Task goal: Transcribe the whole listing exactly, but do not carry over its pictures.

Data provided:
----
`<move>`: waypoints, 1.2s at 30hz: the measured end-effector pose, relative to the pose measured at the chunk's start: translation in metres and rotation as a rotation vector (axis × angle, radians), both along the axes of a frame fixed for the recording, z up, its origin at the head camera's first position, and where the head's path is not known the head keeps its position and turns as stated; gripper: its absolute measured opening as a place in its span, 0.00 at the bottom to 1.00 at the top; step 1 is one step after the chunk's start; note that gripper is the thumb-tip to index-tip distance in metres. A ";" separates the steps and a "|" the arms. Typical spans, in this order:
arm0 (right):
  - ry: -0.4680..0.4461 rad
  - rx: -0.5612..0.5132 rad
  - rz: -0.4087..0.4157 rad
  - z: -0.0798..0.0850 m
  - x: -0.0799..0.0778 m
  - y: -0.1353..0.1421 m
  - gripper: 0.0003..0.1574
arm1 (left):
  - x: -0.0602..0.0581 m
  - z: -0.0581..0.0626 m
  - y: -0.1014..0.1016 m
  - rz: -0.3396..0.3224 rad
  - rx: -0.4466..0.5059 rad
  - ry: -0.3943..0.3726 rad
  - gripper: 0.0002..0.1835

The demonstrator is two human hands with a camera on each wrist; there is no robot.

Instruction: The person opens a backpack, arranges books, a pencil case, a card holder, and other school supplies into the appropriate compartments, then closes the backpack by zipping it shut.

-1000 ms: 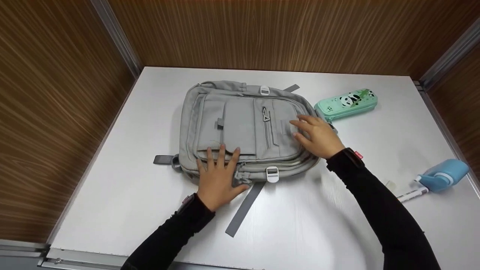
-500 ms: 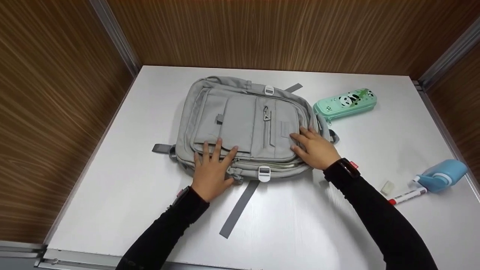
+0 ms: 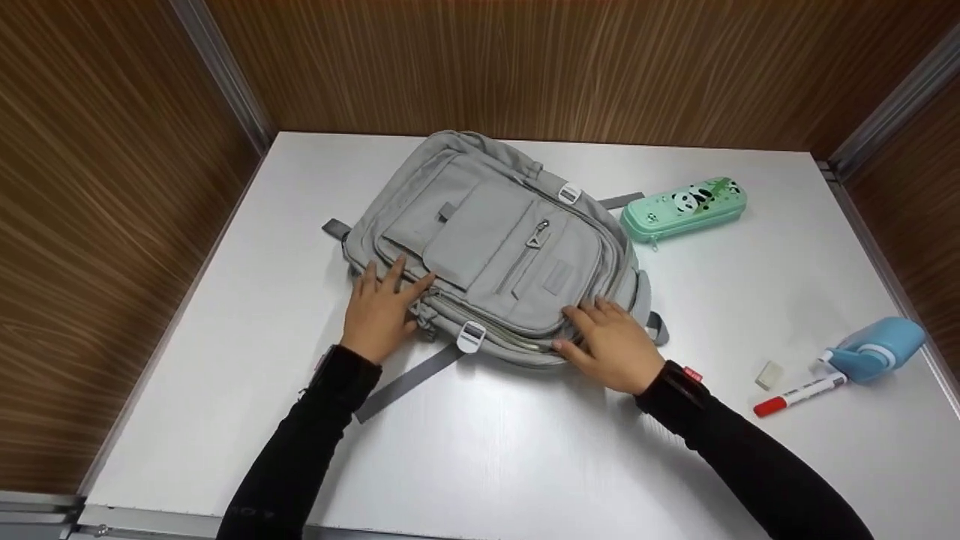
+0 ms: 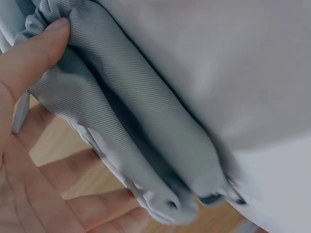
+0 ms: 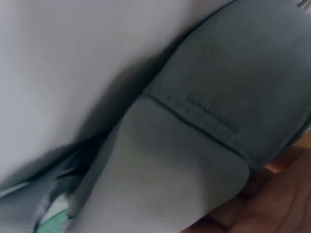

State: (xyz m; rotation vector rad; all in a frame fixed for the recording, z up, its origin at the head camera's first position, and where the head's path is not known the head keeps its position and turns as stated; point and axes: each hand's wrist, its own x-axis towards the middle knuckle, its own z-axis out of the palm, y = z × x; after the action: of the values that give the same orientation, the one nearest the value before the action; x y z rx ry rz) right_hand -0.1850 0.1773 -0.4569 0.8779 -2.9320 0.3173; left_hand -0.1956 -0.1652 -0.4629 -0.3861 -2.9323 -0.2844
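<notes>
While both hands lie flat on it, we note one grey backpack (image 3: 495,247) lying face up and turned at a slant on the white table (image 3: 525,450). Left hand (image 3: 379,311) rests on its near-left edge, fingers spread and straight, gripping nothing; right hand (image 3: 611,345) presses its near-right corner, fingers likewise extended. We judge the backpack soft and floppy: ribbed fabric bunches in folds in the left wrist view, so it will sag if lifted by one edge. Light, probably near empty. Better holds: the padded rim or straps. Count beside the backpack: one green panda pencil case (image 3: 682,208) just right of its far corner; further right, well apart, one blue bottle (image 3: 877,349), one red-capped marker (image 3: 801,394), one eraser (image 3: 768,374). Two white buckles (image 3: 471,336) show on the backpack.
</notes>
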 end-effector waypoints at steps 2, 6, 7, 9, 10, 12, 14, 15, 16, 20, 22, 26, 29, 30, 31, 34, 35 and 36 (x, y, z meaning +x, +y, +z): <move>0.005 0.014 0.018 0.002 0.007 -0.004 0.41 | 0.001 0.001 -0.003 0.017 -0.007 0.017 0.41; 0.046 -0.034 0.049 0.011 0.003 -0.001 0.37 | 0.016 0.008 0.009 0.037 -0.056 0.085 0.41; 0.058 -0.063 0.055 0.014 -0.003 0.003 0.35 | 0.022 0.011 0.017 0.030 -0.075 0.095 0.41; 0.072 -0.121 0.056 0.019 -0.018 0.011 0.31 | 0.038 0.015 0.036 -0.006 -0.086 0.109 0.39; 0.075 -0.145 0.054 0.021 -0.027 0.015 0.29 | 0.045 0.017 0.047 -0.032 -0.087 0.110 0.38; 0.080 -0.167 0.048 0.022 -0.045 0.025 0.28 | 0.059 0.017 0.068 -0.098 -0.074 0.102 0.36; 0.068 -0.169 0.040 0.021 -0.062 0.035 0.27 | 0.069 0.014 0.087 -0.160 -0.052 0.089 0.35; 0.062 -0.163 0.042 0.019 -0.069 0.039 0.27 | 0.073 0.011 0.095 -0.184 -0.050 0.079 0.35; 0.057 -0.153 0.048 0.016 -0.075 0.043 0.28 | 0.076 0.007 0.101 -0.204 -0.054 0.068 0.35; 0.037 -0.115 0.091 0.007 -0.085 0.053 0.29 | 0.078 -0.007 0.113 -0.226 -0.085 0.036 0.34; 0.038 -0.104 0.100 0.003 -0.085 0.055 0.29 | 0.076 -0.012 0.112 -0.222 -0.101 0.034 0.34; 0.012 -0.104 0.086 0.002 -0.080 0.058 0.28 | 0.070 -0.013 0.106 -0.236 -0.130 0.036 0.32; -0.024 -0.108 0.071 0.004 -0.076 0.058 0.27 | 0.066 -0.011 0.101 -0.230 -0.120 0.021 0.33; -0.033 -0.108 0.068 0.004 -0.075 0.058 0.27 | 0.065 -0.010 0.100 -0.222 -0.115 0.013 0.34; -0.036 -0.109 0.065 0.004 -0.073 0.057 0.27 | 0.064 -0.009 0.098 -0.211 -0.111 0.008 0.35; -0.022 -0.109 0.061 0.002 -0.068 0.056 0.27 | 0.061 -0.008 0.095 -0.176 -0.109 -0.005 0.38; -0.006 -0.104 0.059 0.002 -0.065 0.056 0.27 | 0.060 -0.008 0.093 -0.165 -0.116 -0.002 0.39; 0.015 -0.100 0.058 0.001 -0.063 0.055 0.27 | 0.058 -0.008 0.092 -0.154 -0.123 0.002 0.40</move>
State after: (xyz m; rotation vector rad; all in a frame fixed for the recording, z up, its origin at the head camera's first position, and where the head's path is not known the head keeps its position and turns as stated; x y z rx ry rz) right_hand -0.2476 0.2324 -0.4558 0.9479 -2.8530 0.4550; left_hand -0.1372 -0.0733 -0.4704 -0.6310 -2.9310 -0.1225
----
Response to the exercise:
`<move>`: waypoints, 1.2s at 30hz: the measured end-effector pose, relative to the pose measured at the chunk's start: translation in metres and rotation as a rotation vector (axis × angle, radians), both along the axes of a frame fixed for the recording, z up, its origin at the head camera's first position, and where the head's path is not known the head keeps its position and turns as stated; gripper: its absolute measured opening as a place in its span, 0.00 at the bottom to 1.00 at the top; step 1 is one step after the chunk's start; note that gripper is the thumb-tip to index-tip distance in metres. A ";" separates the steps and a "|" the arms. Typical spans, in this order:
arm0 (right):
  - ry: -0.4680..0.4461 rad
  - rx: -0.5612..0.5132 rad
  - rz: -0.4087..0.4157 rad
  - z: -0.0798..0.0850 m
  - x: -0.0799..0.0778 m
  - y: -0.1353..0.1421 m
  - gripper: 0.0003..0.1574
arm1 (left):
  - x: -0.0602..0.0581 m
  - z: -0.0581..0.0626 m
  - y: -0.1014..0.1016 m
  - rz: -0.3396..0.3224 rad
  - rx: -0.4466..0.5059 rad
  - ry: -0.3943..0.3726 rad
  - gripper: 0.0002..0.1835

The demonstrator is two human hands with a camera on each wrist; there is no robot.

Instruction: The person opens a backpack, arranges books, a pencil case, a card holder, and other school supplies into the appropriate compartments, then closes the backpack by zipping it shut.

-1000 ms: 
-500 ms: 
+0 ms: 
+0 ms: 
+0 ms: 

State: (xyz m; rotation vector rad; all in a frame fixed for the recording, z up, its origin at the head camera's first position, and where the head's path is not known the head keeps its position and turns as stated; point and axes: each hand's wrist, its own x-axis towards the middle knuckle, its own z-axis out of the palm, y = z × x; after the action: of the values that give the same orientation, the one nearest the value before the action; x y z rx ry rz) right_hand -0.1850 0.1773 -0.4569 0.8779 -2.9320 0.3173; left_hand -0.1956 -0.1652 -0.4629 -0.3861 -2.9323 -0.2844
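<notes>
While both hands lie flat on it, we note one grey backpack (image 3: 495,247) lying face up and turned at a slant on the white table (image 3: 525,450). Left hand (image 3: 379,311) rests on its near-left edge, fingers spread and straight, gripping nothing; right hand (image 3: 611,345) presses its near-right corner, fingers likewise extended. We judge the backpack soft and floppy: ribbed fabric bunches in folds in the left wrist view, so it will sag if lifted by one edge. Light, probably near empty. Better holds: the padded rim or straps. Count beside the backpack: one green panda pencil case (image 3: 682,208) just right of its far corner; further right, well apart, one blue bottle (image 3: 877,349), one red-capped marker (image 3: 801,394), one eraser (image 3: 768,374). Two white buckles (image 3: 471,336) show on the backpack.
</notes>
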 end-effector waypoints at steps 2, 6, 7, 9, 10, 12, 14, 15, 16, 20, 22, 26, 29, 30, 31, 34, 35 and 36 (x, y, z meaning +x, +y, +z): <move>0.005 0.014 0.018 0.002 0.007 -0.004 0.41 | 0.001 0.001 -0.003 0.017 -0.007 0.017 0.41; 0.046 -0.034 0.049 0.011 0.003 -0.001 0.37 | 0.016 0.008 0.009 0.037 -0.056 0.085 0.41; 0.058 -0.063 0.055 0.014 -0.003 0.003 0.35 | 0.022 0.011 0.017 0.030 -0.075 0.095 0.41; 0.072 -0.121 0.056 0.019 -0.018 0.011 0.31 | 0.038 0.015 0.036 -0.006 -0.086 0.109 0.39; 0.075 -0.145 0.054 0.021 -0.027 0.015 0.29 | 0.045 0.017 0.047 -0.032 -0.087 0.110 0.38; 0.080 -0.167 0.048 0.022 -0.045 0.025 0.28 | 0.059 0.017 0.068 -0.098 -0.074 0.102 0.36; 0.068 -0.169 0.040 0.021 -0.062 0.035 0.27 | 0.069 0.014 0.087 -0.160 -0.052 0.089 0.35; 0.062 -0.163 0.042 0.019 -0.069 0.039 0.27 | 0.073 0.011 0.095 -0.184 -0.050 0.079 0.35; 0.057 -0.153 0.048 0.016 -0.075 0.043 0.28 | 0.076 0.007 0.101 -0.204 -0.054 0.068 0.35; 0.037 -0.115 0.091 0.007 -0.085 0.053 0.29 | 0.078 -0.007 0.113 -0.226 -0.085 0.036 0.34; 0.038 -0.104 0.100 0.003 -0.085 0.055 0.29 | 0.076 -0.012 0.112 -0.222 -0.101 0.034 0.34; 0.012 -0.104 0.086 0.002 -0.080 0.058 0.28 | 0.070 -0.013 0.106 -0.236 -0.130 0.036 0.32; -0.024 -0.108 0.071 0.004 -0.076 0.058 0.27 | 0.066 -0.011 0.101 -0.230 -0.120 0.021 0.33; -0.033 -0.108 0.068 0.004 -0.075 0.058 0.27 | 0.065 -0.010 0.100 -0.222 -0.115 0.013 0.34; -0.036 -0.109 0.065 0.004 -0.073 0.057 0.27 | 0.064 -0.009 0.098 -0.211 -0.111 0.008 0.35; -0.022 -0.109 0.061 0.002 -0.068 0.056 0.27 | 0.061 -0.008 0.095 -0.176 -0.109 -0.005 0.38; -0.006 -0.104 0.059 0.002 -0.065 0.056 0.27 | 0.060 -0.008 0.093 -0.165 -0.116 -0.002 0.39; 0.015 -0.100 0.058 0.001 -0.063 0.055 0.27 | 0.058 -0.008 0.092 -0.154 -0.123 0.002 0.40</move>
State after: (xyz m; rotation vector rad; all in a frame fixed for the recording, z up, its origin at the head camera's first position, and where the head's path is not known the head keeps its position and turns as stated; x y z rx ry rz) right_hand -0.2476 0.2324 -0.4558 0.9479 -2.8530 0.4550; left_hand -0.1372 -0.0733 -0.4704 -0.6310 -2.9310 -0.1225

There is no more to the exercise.